Coder Social home page Coder Social logo

Comments (8)

iarna avatar iarna commented on August 29, 2024

Regarding the assertion, as its a price paid equally by the different parsers, it's something I was prepared to pass on, but you are right that we'd get a better baseline without it. The benchmarks started as a tool for honing development of this library, not as much to compare with others, and when that was the case it didn't matter so much.

It is absolutely a synthetic benchmark at the moment. I'd be interested in what it looks like with perf dependent TOML cases. I know that the personal use case that drove me to write this simply can't be loaded with toml, and started causing crashes in toml-j0.4, which while interesting, makes it unhelpful in bechmarking anything but this tool itself.

I'm a bit skeptical about digging through OSS projects for real world examples (the truth is, most use cases for TOML aren't perf dependent), but finding perf dependent use cases would be awesome.

(As an end user, personally I think the spec compliance is way more important.)

from iarna-toml.

iarna avatar iarna commented on August 29, 2024

For funsies, I ran the file that kicked off this project through. It weighs in at 568kb and 10,000 lines. It still makes toml-j0.4 crash with a "call stack exceded" and toml grind to a crawl, though it is loading it now!

  • @iarna/toml: 20MB/sec (35.57 parses per second)
  • toml: 0MB/sec (0.07 parses per second)
  • @sgarciac/bombadil: 6.7MB/sec (11.68 parses per second)
  • @ltd/j-toml: 24MB/sec (42.56 parses per second)

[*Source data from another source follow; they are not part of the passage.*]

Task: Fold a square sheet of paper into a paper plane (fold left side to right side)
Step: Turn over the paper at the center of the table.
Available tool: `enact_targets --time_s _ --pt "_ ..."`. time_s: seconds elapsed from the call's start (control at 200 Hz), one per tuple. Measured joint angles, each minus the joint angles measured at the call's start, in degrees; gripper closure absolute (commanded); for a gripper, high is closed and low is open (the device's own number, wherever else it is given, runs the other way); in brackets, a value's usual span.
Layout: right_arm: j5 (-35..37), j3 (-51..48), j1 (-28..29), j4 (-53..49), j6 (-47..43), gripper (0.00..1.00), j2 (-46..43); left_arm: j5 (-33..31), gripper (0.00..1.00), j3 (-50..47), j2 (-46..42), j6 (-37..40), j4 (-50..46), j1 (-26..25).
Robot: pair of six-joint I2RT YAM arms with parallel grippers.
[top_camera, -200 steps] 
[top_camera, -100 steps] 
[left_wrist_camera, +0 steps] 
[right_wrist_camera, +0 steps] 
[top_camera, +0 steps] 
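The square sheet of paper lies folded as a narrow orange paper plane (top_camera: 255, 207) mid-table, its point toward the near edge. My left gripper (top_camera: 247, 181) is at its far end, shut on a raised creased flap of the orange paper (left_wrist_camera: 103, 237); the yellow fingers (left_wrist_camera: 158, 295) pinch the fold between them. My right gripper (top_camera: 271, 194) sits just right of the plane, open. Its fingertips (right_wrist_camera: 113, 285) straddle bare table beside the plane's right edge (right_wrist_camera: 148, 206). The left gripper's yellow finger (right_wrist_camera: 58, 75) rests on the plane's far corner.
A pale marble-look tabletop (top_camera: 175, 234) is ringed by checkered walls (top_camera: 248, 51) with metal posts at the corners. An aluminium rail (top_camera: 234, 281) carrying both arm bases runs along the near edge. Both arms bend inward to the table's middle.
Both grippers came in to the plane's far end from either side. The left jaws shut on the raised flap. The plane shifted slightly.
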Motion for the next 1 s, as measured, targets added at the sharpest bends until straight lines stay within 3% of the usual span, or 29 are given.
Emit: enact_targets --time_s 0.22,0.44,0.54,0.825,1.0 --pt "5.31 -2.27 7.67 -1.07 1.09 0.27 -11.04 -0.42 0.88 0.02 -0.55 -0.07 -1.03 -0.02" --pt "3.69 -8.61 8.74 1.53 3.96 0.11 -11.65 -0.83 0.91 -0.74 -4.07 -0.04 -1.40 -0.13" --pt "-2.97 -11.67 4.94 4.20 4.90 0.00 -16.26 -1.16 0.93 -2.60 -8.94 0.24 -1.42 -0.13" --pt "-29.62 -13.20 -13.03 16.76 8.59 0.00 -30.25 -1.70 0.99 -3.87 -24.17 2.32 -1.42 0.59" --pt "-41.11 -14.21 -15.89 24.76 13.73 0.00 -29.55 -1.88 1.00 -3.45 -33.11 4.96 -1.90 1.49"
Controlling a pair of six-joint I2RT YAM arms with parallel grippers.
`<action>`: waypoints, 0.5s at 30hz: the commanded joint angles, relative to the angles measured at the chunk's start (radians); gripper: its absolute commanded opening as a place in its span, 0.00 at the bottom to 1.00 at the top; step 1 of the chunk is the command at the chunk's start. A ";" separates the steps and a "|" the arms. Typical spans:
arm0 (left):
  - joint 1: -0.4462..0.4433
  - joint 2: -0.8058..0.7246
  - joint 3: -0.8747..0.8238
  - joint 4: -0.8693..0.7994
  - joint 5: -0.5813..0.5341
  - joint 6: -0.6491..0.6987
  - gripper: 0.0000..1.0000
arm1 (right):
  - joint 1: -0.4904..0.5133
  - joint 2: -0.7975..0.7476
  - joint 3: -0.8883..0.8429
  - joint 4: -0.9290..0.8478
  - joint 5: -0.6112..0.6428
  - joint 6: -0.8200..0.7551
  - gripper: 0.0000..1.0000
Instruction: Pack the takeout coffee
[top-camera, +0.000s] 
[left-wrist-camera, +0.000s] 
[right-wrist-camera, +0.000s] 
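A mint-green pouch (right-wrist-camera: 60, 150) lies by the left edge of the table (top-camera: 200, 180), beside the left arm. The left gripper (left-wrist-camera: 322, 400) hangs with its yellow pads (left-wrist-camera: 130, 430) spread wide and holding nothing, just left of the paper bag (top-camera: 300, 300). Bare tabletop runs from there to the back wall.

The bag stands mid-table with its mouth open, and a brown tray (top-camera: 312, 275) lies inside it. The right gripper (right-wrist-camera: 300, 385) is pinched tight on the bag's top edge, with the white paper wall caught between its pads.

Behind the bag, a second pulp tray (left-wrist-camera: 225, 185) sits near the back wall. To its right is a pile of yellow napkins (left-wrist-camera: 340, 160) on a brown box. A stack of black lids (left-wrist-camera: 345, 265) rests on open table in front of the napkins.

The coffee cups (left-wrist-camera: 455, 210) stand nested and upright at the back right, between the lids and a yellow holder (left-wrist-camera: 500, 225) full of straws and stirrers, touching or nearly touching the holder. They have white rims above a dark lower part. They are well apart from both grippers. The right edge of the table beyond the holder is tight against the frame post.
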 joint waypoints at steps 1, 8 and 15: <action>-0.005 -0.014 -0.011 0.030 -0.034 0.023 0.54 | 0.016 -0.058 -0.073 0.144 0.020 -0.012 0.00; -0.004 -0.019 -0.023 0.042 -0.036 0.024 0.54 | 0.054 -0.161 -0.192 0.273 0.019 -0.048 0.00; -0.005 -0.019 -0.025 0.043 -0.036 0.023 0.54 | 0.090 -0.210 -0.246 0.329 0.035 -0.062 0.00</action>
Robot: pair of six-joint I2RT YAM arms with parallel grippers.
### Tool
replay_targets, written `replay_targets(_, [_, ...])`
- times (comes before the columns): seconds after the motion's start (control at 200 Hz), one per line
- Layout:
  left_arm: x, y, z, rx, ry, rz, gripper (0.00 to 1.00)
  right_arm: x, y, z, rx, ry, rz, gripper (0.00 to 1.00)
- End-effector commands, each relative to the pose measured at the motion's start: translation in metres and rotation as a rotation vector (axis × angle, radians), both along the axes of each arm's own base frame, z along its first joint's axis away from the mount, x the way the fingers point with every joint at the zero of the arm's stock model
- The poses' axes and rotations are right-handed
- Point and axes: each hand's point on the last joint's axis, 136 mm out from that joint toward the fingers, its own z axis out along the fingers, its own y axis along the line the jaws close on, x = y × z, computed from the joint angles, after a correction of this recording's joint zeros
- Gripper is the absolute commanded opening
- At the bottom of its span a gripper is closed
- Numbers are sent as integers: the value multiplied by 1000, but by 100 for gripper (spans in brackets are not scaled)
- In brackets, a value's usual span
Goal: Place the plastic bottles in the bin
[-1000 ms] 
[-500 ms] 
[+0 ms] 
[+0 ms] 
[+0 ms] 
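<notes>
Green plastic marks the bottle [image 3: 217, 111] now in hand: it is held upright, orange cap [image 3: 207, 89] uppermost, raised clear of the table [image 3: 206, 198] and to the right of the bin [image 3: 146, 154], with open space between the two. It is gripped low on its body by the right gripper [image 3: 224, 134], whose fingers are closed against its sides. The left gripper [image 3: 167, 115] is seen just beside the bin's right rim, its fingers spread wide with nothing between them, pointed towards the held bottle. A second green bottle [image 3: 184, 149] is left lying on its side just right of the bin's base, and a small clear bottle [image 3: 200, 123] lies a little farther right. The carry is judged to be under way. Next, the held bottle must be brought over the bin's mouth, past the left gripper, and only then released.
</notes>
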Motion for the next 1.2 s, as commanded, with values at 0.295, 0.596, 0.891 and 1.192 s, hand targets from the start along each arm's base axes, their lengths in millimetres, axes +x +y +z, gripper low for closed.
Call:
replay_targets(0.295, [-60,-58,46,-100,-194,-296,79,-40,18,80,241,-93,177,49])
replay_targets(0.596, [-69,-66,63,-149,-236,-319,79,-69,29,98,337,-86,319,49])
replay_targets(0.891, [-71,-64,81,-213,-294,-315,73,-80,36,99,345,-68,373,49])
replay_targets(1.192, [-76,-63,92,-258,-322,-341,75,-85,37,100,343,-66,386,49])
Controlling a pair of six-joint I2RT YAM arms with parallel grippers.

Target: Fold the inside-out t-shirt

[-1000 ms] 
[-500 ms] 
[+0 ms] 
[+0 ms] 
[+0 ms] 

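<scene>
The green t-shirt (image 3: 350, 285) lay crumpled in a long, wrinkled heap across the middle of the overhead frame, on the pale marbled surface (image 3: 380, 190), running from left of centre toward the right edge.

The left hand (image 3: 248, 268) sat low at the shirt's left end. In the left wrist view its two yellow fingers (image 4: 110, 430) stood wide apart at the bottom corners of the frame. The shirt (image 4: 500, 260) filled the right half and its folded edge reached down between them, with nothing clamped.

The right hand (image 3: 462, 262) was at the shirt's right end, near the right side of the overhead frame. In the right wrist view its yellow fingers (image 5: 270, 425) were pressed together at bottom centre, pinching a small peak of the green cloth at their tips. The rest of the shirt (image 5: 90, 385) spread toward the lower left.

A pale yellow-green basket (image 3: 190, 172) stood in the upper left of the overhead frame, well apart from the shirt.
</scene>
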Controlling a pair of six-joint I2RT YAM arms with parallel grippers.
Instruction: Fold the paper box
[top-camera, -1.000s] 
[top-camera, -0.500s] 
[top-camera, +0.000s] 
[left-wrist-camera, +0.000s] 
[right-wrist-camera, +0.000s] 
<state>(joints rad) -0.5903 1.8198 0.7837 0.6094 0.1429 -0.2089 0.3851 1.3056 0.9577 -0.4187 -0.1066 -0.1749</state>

So we see that for my use case @ltd/j-toml is actually a bit faster, probably due to its lightning fast string handling, which you can see in the synthetic benchmarks. (And in fact, is why I have synthetic benchmarks—to try to identify what component of the parser is working well and what isn't. @ltd/j-toml is astounding fast at the big string benchmarks.)

from iarna-toml.

iarna avatar iarna commented on August 29, 2024

So, the last thing I didn't comment on is the why of the equality assertion:

And that comes down to not wanting to run benchmarks for parsers that can't correctly parse material. It doesn't matter how fast you are, if you get the wrong answer. Yes, I do have the spec compliance suite, but that'd leave us entirely unable to compare parsers as mine is the only one passing all of the suite (and essentially no one passes quite the same subset). Further, most parsers can correctly parse most TOML, and from a pragmatic stand point, it's useful to know how that plays out speed-wise.

If a tested parser starts returning something that's not equal but is in fact correct, I'll revisit how that check is done.

If a parser starts including things like comments though, it's likely in a different category entirely and probably deserves to be benchmarked separately. That is, there's currently a dearth of document orientated TOML parsers, at least in JS.

I have updated the benchmark suite to only run the assertion once, and I'll be updating the repo and the results in the docs sometime in the next week or two.

from iarna-toml.

bd82 avatar bd82 commented on August 29, 2024

I'm a bit skeptical about digging through OSS projects for real world examples (the truth is, most use cases for TOML aren't perf dependent).

I agree that most TOML use cases are not performance dependent.

(As an end user, personally I think the spec compliance is way more important.)

Also agree.

I ran the file that kicked off this project through. It weighs in at 568kb and 10,000 lines.

Is it possible to share this file? I could use it to benchmark my own Toml Parser.

If a parser starts including things like comments though, it's likely in a different category entirely and probably deserves to be benchmarked separately. That is, there's currently a dearth of document orientated TOML parsers, at least in JS.

Yep, there is indeed a lack, that is why I built my own parser that outputs a CST (Concrete Syntax Tree)
for implementing a Toml Prettier Plugin.

I have updated the benchmark suite to only run the assertion once, and I'll be updating the repo and the results in the docs sometime in the next week or two.

Sounds good.
I think that from your replies we have a few concern here regarding performance:

  • Demonstrating in general that iarna-toml is fast in general
  • doing an in-depth analysis of different parsers strengths.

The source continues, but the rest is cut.